Origin of the concept[edit]

The term social trap was first introduced to the scientific community by John Platt's 1973 paper in American Psychologist,[1] and in a book developed in an interdisciplinary symposium held at the University of Michigan.[2] Building upon the concept of the "tragedy of the commons" in Garrett Hardin's pivotal article in Science (1968),[3] Platt and others in the seminar applied behavioral psychology concepts to actions of people operating in social traps. By applying the findings of basic research on "schedules of operant reinforcement" (B.F. Skinner 1938, 1948, 1953, 1957; Keller and Schoenfeld, 1950), Platt recognized that individuals operating for short-term positive gain ("reinforcement") had a tendency to over-exploit a resource, which led to a long-term overall loss to society.

The application of behavioral psychology terms to behaviors in the tragedy of the commons led to the realization that the same short-term/long-term cause-effect relationship also applied to other human traps, in addition to the exploitation of commonly held resources. Platt et al. also introduced the terms social fence and individual trap. Social fence refers to a short-term avoidance behavior by individuals that leads to a long-term loss to the entire group.[1] An example is the anecdote of a mattress that falls from a vehicle on a two lane highway. Motorists tend to back up in a traffic jam behind the mattress, waiting for a break in the oncoming traffic to pass around the mattress. Each individual motorist avoids the opportunity to exit their stopped car and pull the mattress to the side of the road. The long-term consequence of this avoidance behavior is that all of the motorists (except for perhaps one) arrived at their destinations later than they would have if an individual had removed the mattress barrier.

An individual trap is similar to a social trap except that it involves the behavior of only a single person rather than a group of people. The basic concept is that an individual's behavior for short-term reinforcers leads to a long-term loss for the individual. Examples of individual traps are tobacco smoking leading to lung cancer or alcohol ingestion leading to cirrhosis of the liver.

First empirical test and the use of superimposed schedules of reinforcement[edit]

The first empirical test of the concept of social traps was by Brechner at Arizona State University,[4][5] who operationalized the concepts underlying Platt et al.'s theoretical analysis. By creating a laboratory game, Brechner had groups of college students playing a game where they could accumulate points by pressing buttons for the individual short-term positive rewards of experimental credit in their introductory psychology classes. Players could see a lighted display that indicated the total quantity of points available at any given time in the experiment. Players were told that if they completely drained the pool of points, the game was over and they could not accumulate more points. By responding for points at a moderate rate all the players in the group could accumulate enough points to fulfill their entire semester's experimental requirements. But if one or more players took points for themselves at too fast a rate, the pool would be drained of points and none of the players would achieve the maximum potential experimental credit.
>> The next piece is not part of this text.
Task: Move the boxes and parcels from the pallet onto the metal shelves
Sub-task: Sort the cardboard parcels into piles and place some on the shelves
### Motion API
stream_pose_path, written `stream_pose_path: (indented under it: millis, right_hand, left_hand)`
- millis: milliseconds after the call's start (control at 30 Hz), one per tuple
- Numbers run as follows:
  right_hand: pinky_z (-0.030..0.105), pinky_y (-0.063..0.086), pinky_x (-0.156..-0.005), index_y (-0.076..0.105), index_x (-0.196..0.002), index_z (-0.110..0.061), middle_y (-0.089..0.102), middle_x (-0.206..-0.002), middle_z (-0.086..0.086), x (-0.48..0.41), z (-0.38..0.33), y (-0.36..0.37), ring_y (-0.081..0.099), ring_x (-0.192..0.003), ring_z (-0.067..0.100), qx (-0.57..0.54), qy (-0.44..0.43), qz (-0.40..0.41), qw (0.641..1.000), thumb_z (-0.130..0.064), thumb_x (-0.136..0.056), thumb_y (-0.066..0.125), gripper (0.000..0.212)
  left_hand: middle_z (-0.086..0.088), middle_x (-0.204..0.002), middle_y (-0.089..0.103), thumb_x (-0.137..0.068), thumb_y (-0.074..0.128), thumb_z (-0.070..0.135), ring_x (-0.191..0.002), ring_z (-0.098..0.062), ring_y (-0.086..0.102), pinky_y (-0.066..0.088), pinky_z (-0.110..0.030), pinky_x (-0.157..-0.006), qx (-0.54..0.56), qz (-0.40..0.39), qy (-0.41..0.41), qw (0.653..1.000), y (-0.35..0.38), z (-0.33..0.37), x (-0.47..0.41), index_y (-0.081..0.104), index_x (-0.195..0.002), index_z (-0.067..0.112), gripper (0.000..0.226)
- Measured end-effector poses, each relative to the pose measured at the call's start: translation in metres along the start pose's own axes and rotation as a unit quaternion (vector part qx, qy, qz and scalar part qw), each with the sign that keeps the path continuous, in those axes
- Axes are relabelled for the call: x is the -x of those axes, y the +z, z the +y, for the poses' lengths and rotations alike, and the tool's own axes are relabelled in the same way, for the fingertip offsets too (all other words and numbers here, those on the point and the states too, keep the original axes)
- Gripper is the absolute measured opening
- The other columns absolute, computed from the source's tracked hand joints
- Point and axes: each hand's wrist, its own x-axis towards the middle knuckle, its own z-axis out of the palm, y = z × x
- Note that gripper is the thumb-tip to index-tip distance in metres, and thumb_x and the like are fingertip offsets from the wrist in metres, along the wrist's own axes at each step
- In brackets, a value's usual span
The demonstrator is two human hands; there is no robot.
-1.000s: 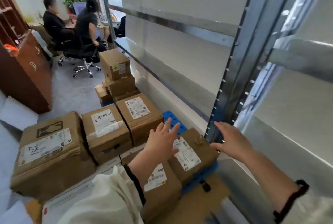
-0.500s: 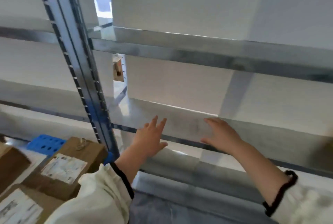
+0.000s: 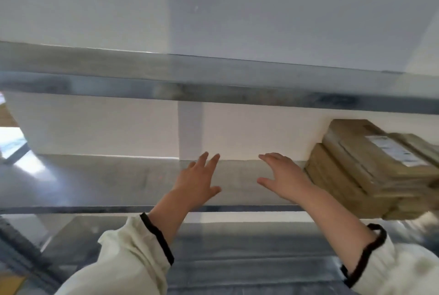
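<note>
Boxes point(image 3: 370, 171) of flat brown cardboard lie stacked on the metal shelf point(image 3: 107, 183), just to the right of your right hand point(image 3: 282, 177); the uppermost carries a white label point(image 3: 396, 151) whose print is too blurred to read, and the stack's right edge is smeared, so the count of boxes cannot be told. Your right hand is open and holds nothing: its fingers are straight and lightly spread, palm down, thumb pointing toward your left hand point(image 3: 199, 180). The near left corner of the stack sits just beside the back of that right hand; whether the two touch cannot be told. Your left hand, likewise empty, has its fingers extended and fanned, palm down, near the right but apart from it. Both hands reach over the shelf's front lip and lie above its grey surface; contact with the metal cannot be confirmed. Beyond the fingertips stands a white wall point(image 3: 95, 126). Above both hands runs the upper shelf beam point(image 3: 213, 85), of dull grey metal. Below your wrists a lower shelf point(image 3: 237, 249) shows, and to the lower left of your left hand a grey upright point(image 3: 21, 249) slants past. Cream sleeves point(image 3: 128, 264) with dark cuffs end partway up both forearms.
</note>
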Motion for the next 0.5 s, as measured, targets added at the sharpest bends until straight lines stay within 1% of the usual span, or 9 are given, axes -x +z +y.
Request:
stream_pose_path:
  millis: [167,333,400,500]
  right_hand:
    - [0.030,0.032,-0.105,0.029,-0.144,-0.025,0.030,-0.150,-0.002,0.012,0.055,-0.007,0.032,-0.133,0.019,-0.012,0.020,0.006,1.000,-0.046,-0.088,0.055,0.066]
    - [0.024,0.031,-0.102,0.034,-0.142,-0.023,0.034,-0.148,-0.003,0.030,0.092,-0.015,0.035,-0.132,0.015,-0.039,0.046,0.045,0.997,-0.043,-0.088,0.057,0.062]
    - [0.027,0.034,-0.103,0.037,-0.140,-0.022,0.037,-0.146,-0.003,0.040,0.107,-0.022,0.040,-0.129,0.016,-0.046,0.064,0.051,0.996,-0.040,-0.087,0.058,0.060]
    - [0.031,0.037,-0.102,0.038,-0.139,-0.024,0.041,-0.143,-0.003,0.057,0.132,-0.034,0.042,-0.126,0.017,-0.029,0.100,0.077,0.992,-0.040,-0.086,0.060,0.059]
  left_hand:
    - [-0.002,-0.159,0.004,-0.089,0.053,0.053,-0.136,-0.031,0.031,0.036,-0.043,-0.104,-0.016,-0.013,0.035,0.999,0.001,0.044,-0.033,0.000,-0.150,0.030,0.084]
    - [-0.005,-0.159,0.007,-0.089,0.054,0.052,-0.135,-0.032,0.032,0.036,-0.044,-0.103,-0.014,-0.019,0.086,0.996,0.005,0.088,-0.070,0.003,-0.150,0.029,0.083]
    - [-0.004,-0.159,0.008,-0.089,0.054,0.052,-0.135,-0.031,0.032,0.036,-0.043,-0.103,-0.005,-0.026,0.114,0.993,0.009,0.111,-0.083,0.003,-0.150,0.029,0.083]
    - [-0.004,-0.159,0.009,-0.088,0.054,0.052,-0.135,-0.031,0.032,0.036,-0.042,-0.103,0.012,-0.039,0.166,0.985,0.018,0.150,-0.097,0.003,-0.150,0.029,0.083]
In building the laboratory analogy of social traps, Brechner introduced the concept of "superimposed schedules of reinforcement". Skinner and Ferster (1957)[6] had demonstrated that reinforcers could be delivered on schedules (schedule of reinforcement), and further that organisms behaved differently under different schedules. Rather than a reinforcer, such as food or water, being delivered every time as a consequence of some behavior, a reinforcer could be delivered after more than one instance of the behavior. For example, a pigeon may be required to peck a button switch five times before food is made available to the pigeon. This is called a "ratio schedule". Also, a reinforcer could be delivered after an interval of time passed following a target behavior. An example is a rat that is given a food pellet one minute after the rat pressed a lever. This is called an "interval schedule". In addition, ratio schedules can deliver reinforcement following fixed or variable number of behaviors by the individual organism. Likewise, interval schedules can deliver reinforcement following fixed or variable intervals of time following a single response by the organism. Individual behaviors tend to generate response rates that differ based upon how the reinforcement schedule is created. Much subsequent research in many labs examined the effects on behaviors of scheduling reinforcers.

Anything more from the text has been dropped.